--- Prompt ---
Everything from the line with "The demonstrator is" down to the last line of the material below must be written out exactly. Leave out all other lines.

--- Supplied data ---
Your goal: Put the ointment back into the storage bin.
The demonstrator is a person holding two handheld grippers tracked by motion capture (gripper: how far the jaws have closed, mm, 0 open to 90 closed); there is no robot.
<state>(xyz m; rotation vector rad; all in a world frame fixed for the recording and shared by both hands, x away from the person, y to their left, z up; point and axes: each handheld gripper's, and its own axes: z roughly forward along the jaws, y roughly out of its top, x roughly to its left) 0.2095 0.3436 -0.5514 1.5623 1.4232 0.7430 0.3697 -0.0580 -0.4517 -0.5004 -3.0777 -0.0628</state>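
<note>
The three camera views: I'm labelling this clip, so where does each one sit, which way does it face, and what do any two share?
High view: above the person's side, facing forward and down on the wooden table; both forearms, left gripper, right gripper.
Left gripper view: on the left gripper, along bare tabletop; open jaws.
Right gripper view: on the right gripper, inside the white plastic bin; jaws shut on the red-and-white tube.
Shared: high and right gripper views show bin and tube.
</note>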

--- Answer to this problem ---
The demonstrator is a person holding two handheld grippers tracked by motion capture (gripper: how far the jaws have closed, mm, 0 open to 90 closed); there is no robot.
<state>(xyz m; rotation vector rad; all in a world frame fixed for the recording and shared by both hands, x away from the person, y to their left, z up; point and axes: each handheld gripper's, and its own axes: z roughly forward along the jaws, y roughly out of its top, x roughly to its left) 0.2095 0.3436 -0.5514 1.5623 1.4232 0.7430 0.3697 -0.0580 -0.4517 -0.5004 -3.0777 -0.0628</state>
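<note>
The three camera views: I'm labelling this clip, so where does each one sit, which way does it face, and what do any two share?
High view: above the person's side, facing forward and down on the wooden table; both forearms, left gripper, right gripper.
Left gripper view: on the left gripper, along bare tabletop; open jaws.
Right gripper view: on the right gripper, inside the white plastic bin; jaws shut on the red-and-white tube.
Shared: high and right gripper views show bin and tube.
</note>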

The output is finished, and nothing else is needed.